The Day began the interview with Mr. Burbulis with the “collapse of the USSR,” the most important and crucial moment in the 21st century.
“THE INEVITABLE DISINTEGRATION OF THE SOVIET SYSTEM WAS PLANTED AT THE VERY MOMENT OF ITS FORMATION”
“The ‘collapse of the USSR’ is a widespread but not an adequate formula. To think and say so is typical of the people who do not possess the culture of memory and take an irresponsible attitude to this day and the future. There was in fact no Soviet empire in December 1991. Still nominally remaining the president, Mikhail Gorbachev did not really govern anything, and none of the Soviet-system bodies of power functioned. The USSR Council of Ministers was abolished, as was the USSR Congress of People’s Deputies on September 5. As the economy remained devastated and ruined, an Inter-Republican Economic Committee was formed, but this and other measures were not so much a well-thought-out plan of the transformation of a disintegrating empire as a forced and hasty action to set up entities that had unclear prospects and absolutely undefined powers.

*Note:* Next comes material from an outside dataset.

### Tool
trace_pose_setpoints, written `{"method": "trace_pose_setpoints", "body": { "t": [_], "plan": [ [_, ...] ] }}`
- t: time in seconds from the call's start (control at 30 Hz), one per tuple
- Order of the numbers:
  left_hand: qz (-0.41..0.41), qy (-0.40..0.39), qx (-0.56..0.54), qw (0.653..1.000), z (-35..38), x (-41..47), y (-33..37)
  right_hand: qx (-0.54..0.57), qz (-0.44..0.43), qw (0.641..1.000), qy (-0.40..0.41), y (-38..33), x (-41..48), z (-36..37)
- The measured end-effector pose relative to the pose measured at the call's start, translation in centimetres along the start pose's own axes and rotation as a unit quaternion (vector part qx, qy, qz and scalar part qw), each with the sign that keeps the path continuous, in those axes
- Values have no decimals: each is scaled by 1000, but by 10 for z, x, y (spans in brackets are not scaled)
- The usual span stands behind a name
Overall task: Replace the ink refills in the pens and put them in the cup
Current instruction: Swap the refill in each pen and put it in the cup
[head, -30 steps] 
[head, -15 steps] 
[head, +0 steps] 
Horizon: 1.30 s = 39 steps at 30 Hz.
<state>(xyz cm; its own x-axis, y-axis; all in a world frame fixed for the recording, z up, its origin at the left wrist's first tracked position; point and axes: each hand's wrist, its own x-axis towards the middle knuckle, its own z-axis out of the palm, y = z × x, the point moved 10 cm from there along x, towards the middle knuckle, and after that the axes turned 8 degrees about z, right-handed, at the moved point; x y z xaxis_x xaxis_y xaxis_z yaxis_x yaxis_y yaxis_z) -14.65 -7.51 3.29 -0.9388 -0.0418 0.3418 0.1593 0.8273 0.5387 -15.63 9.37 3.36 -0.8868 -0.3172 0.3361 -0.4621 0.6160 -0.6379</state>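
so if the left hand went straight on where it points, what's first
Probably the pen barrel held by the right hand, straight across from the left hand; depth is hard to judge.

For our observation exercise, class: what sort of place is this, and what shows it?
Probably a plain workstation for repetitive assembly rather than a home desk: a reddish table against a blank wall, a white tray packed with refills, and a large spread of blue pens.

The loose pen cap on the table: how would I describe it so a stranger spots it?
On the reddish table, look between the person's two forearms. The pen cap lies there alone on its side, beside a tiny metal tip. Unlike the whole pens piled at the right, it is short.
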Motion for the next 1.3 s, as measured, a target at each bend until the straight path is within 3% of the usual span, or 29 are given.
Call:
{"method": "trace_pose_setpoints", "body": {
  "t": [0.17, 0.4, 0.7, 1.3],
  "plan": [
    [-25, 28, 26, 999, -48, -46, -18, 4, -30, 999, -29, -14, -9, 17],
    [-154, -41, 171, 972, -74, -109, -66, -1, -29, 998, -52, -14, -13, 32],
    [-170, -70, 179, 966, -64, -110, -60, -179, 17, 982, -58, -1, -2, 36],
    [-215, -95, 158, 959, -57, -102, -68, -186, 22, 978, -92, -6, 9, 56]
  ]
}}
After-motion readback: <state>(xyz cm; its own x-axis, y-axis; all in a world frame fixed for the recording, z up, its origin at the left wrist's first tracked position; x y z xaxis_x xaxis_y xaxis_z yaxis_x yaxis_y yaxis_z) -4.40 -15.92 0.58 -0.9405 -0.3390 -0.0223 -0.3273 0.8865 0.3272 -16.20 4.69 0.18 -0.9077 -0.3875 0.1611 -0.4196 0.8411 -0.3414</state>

“As for the historical background, the inevitable disintegration of the Soviet system was originally planted in the years, days, and hours of its formation. For five years, from 1917 until 1922, Russia went through the most terrible ‘referendum’ in its history in the shape of a fratricidal civil war that ended with a bloody victory of the Bolsheviks and the formation of a union of, at first, four Soviet republics on this basis.

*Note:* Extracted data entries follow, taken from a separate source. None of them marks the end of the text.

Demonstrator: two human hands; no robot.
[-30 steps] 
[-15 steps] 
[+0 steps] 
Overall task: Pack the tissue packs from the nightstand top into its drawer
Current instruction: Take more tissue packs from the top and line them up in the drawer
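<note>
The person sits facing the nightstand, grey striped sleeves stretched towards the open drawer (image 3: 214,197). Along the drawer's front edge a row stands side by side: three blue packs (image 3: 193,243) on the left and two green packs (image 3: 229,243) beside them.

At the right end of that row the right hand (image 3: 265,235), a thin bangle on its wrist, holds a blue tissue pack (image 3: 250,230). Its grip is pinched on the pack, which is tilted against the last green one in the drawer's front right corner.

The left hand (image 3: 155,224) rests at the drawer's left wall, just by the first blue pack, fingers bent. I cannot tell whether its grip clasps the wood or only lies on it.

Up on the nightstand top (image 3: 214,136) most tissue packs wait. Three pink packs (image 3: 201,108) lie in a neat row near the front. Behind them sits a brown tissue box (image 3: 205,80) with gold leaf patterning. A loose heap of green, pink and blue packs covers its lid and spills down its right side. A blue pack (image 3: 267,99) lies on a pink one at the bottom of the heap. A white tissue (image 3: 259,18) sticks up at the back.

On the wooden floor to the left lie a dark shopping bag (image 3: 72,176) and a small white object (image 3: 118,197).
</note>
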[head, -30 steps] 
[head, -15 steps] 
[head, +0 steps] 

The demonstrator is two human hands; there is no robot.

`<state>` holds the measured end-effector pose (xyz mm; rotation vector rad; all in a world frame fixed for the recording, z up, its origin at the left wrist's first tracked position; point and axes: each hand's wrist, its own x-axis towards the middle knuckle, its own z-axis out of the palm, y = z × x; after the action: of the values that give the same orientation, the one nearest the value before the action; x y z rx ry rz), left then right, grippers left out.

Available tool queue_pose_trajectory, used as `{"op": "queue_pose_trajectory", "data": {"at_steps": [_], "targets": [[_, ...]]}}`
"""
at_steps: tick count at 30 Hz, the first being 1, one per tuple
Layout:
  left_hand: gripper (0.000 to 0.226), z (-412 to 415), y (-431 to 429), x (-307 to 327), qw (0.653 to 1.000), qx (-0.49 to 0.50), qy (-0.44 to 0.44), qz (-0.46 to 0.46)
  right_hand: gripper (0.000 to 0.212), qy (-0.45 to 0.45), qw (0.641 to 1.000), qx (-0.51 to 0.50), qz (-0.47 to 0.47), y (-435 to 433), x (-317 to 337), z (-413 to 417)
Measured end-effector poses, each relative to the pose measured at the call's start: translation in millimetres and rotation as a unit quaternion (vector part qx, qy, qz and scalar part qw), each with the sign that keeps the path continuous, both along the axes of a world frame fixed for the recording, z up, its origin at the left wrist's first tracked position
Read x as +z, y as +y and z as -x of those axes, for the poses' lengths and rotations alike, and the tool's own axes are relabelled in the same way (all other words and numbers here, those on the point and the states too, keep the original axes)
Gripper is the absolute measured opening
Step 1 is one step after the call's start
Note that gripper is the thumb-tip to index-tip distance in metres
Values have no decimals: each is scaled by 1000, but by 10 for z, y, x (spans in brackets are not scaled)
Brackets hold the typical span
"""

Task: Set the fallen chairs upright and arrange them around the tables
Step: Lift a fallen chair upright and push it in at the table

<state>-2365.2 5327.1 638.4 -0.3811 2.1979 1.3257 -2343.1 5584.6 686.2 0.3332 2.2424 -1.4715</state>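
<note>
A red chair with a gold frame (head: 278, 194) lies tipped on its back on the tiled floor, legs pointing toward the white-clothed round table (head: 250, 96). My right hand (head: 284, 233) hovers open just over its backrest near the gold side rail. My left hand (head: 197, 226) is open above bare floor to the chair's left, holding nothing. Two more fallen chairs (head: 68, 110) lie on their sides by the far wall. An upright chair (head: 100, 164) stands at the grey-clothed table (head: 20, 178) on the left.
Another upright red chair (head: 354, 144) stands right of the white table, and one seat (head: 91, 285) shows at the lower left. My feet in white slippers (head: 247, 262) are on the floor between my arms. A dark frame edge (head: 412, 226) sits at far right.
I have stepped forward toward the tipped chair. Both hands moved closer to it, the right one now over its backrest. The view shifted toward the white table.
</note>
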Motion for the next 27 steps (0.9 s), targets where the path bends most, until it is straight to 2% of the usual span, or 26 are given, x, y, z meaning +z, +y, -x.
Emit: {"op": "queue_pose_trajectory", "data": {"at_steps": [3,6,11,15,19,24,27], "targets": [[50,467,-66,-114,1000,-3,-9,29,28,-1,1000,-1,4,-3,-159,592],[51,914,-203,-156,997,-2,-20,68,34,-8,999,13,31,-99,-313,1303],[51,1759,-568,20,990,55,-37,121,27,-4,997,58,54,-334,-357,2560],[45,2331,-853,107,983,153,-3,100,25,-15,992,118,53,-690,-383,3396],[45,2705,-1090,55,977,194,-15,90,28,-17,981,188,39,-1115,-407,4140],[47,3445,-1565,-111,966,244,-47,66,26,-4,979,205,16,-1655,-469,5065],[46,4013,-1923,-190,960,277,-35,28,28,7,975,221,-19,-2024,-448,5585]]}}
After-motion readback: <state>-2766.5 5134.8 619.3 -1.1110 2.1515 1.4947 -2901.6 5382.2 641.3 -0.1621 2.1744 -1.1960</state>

BURBULIS ABOUT DEN LIBRARY’S UKRAINE INCOGNITA: “THIS BOOK IS A DISCOVERY FOR ME, A DISCOVERY VERY USEFUL FOR ONE’S WORLD OUTLOOK. IT HAS A SPIRIT AND INTEGRITY, AND IT GIVES AN AMPLE AND MEANINGFUL ACCOUNT OF UKRAINE’S UNIQUE HISTORICAL PATH. I AM SURE IT IS A MUST-READ FOR NOT ONLY UKRAINIANS, BUT ALSO, AND FIRST OF ALL, RUSSIANS” / Photo by the author
“The country suffered from violent rule for decades, and the whole system opposed the basic values of human life and fair world order. The dictatorship of the Communist Party – “the order of sword-bearers” – existed in various forms of outright violence and lawlessness. In the course of years, the totalitarian state was exhausted by the arms race and the struggle for influence on the international arena and proliferation of the communist utopia (a quasi-religion) all over the world at any cost. What is referred to as ‘perestroika’ became essential in the conditions of gerontocracy and physical exhaustion of the empire, for it served the basic interests of most people in Soviet society. Historically, the need for restructuring, reforms, and radical renewal was being formed for decades by many creative and responsible people, including dissidents, fighters against the regime, such as Andrei Sakharov and other worthy people. But ‘perestroika’ failed to save the USSR from collapse, above all because it was inconsistent, compromising, and irresolute. Gorbachev and the Soviet leadership as a whole did not clearly understand that the socialist life philosophy and the related system of power and administration were unviable and the inner content of the Soviet empire, with its heinous crimes against its own people and a primitive and aggressive doctrine of the struggle of two systems, was doomed from the very outset. The undeniable scientific, technological, and cultural achievements of the Soviet empire cannot obliterate the tragic essence of our history which I define, in politosophic terms, as a systemic anthropological catastrophe.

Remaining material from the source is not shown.